Утренний разговор с доченькой.
– Я вот проснулся, – делюсь. – Прослушал романс «Хоп, мусорок».
– А, ну так я его знаю. Я его с восьмого класса пою! Я его обэжешнику пела.
Обэжешник был мент.
– Да что ты говоришь?
– А ты думал, он тебя из-за Бродского вызывал?
У меня живет привидение по фамилии Чурочкина. Ему уже не в первый раз приходят почтовые извещения. Почта России практикует черную магию и вызывает чертей. Не знаю только, зачем она их прописывает ко мне. Очевидно, я Князь Тьмы. Чурочкина! Предстань. Тебе письмо.
Особенности национальной полиграфии
Давно заметил любопытную деталь.
Если положить на полку книжку, изданную у нас – именно положить – то прочитать название на корешке удастся лишь если книжка лежит лицевой стороной обложки вниз. Посмотрел на дореволюционную – то же самое.
Если так же положить заграничную, название на корешке окажется вверх ногами. Заграничные книжки, если хочешь читать корешок, кладутся лицевой стороной обожки кверху.
То есть началом и лицом. А наши – жопой и концом.
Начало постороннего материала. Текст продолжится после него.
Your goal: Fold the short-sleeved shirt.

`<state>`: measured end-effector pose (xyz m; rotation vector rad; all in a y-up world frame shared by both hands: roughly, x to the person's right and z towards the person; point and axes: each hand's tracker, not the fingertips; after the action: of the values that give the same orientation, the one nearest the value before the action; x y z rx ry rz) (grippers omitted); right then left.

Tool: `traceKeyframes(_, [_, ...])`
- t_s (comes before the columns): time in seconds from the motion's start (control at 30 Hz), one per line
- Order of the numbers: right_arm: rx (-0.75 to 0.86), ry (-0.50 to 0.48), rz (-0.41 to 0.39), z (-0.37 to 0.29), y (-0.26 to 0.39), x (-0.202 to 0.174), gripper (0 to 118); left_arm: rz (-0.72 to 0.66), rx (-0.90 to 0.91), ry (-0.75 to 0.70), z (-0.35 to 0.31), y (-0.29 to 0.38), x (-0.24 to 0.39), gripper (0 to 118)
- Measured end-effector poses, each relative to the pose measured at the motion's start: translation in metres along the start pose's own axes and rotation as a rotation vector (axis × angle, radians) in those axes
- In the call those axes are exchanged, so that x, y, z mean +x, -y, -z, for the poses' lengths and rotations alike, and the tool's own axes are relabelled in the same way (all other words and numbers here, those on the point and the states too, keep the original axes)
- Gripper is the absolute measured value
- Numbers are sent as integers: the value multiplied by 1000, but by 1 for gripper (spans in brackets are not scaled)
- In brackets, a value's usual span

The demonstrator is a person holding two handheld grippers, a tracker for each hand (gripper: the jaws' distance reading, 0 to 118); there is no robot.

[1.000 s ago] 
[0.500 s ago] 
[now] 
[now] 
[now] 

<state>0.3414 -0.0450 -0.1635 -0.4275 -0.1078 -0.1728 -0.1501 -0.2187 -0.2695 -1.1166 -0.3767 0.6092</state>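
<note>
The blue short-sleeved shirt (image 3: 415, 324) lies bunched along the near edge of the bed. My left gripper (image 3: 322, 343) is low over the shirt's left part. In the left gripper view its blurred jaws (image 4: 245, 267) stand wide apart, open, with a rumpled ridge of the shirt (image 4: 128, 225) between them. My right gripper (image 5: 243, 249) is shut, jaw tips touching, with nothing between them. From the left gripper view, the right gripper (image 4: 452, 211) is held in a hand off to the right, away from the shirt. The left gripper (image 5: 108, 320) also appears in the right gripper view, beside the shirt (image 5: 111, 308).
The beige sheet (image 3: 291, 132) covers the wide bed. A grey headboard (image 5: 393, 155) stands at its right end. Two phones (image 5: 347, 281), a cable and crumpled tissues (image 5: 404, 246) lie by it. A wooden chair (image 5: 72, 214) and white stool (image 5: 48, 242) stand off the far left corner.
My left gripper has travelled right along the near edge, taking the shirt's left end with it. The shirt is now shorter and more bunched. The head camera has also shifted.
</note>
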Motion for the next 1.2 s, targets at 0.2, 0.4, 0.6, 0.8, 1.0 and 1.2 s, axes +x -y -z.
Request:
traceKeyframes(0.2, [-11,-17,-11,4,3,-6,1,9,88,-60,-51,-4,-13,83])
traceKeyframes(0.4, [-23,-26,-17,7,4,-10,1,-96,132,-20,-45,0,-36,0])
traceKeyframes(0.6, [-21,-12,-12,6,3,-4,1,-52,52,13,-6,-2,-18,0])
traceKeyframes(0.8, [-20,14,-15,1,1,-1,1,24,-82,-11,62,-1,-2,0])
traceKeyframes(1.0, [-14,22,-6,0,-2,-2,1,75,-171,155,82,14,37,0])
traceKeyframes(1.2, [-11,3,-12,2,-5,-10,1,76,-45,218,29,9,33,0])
Конец! – безотчетно трубит отечественная полиграфия. – Конец!
Человек, имеющий петарды, уподобляется Богу. У него есть молнии. А у других нет.
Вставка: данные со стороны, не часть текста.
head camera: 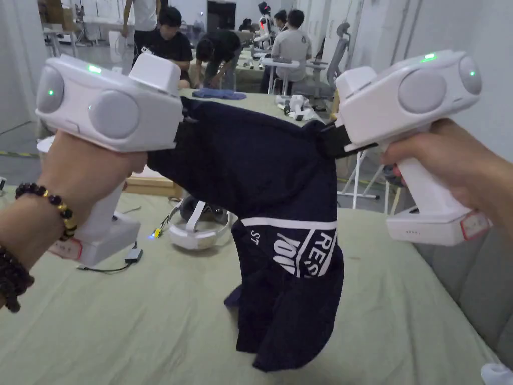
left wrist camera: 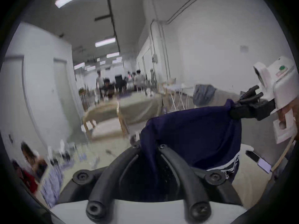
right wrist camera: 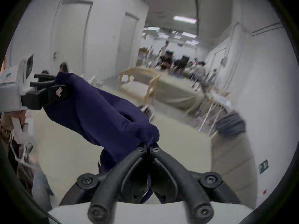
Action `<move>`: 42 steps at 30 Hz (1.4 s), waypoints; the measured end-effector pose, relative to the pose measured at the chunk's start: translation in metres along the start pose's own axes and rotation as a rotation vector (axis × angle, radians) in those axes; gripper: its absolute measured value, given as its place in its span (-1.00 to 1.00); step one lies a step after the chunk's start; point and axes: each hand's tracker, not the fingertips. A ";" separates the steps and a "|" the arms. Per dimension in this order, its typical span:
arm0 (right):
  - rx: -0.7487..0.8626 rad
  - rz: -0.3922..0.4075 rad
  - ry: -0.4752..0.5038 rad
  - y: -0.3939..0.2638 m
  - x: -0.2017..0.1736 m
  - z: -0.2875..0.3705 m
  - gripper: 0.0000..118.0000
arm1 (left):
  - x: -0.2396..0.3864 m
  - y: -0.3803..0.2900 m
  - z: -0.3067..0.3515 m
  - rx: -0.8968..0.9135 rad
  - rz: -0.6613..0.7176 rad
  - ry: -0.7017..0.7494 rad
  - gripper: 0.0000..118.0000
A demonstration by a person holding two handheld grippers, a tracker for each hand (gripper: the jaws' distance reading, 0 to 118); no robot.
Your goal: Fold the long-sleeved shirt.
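Left hand-held gripper point(left wrist camera: 148, 146) clamped on one bunched edge of the long-sleeved shirt point(head camera: 260, 175); jaws drawn together with navy cloth pinched between. Right hand-held gripper point(right wrist camera: 148, 145) likewise closed on the opposite edge, tips meeting through a wad of fabric. Shirt held aloft between the two, stretched across the top and drooping in the middle, lower part hanging down to touch or nearly touch the desk point(head camera: 125, 321); cannot tell which.

Risks, as judged:
- Uneven hang. Cloth gathered in thick folds on the right side, so laying down from here likely to trap creases and give a crooked fold line.
- Slip from either grip. Held by small pinches of a bunched edge; a sharp tug to flatten could pull cloth free on one side and drop the whole garment in a heap.
- Sleeves not identifiable in the hanging mass; possibly tucked under or twisted, then folded in wrongly.
- White headset point(head camera: 198, 233) with cable resting on the desk near the hanging hem; could snag or be dragged if spread leftward.

Materials: soft, matte, dark navy knit, limp, draping in deep rounded folds. White printed band and lettering on one panel. Desk covered in pale green cloth, faintly wrinkled. Gripper bodies smooth white plastic, jaws black and curved.
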 end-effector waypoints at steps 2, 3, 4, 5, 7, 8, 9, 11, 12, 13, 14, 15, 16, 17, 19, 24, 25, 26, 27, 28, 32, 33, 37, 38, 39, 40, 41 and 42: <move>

Два божества посетили мой двор. Шли ровно, праздник не чувствовался. Буднично отстрелялись, потому что было. Неторопливо пошли дальше. То же самое происходит с генетическим материалом, речепродукцией и отходами жизнедеятельности.
Курить я не бросил, но обещал хотя бы, что будет стыдно – слово свое держу, мне стыдно.
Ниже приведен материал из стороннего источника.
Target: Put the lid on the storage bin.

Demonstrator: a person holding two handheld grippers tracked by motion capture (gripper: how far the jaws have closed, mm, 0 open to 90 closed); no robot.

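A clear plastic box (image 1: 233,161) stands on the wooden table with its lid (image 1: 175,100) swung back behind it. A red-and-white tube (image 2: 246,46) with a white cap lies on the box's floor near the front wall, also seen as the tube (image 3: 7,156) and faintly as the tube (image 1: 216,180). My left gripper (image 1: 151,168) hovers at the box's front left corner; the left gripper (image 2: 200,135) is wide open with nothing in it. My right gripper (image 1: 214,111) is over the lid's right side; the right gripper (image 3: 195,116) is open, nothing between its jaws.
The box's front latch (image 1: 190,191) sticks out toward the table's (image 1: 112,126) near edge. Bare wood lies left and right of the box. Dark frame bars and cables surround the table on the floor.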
Выхожу из метро, на ступенях закуриваю и моментально арестовываюсь майором милиции. Он спрашивает документики; не получив оных, напоминает мне о свежем думском законе и предлагает пройтись.
Куда же подевалась моя похвальба? Моим мирным протестам далеко до киевских, ибо дорого яичко ко Христову дню. Что мне делать – стрелять? Бежать? Вспомнить о Страсбургском суде? Я могу ответить, куда эта похвальба подевалась: никуда. Она преобразилась в решительное намерение: хуй я тебе заплачу.
Майор повел меня через морозный садик в свое гестапо, жалуясь на ходу, что таких, как я, преступников ловит целый майор. При этом он показывал на погоны.
Мне явились трое. Первым был писатель Конецкий: «Спорить с милицией и патрулем может только салага». Другими были вымышленный Фокс и снова настоящий Горчев.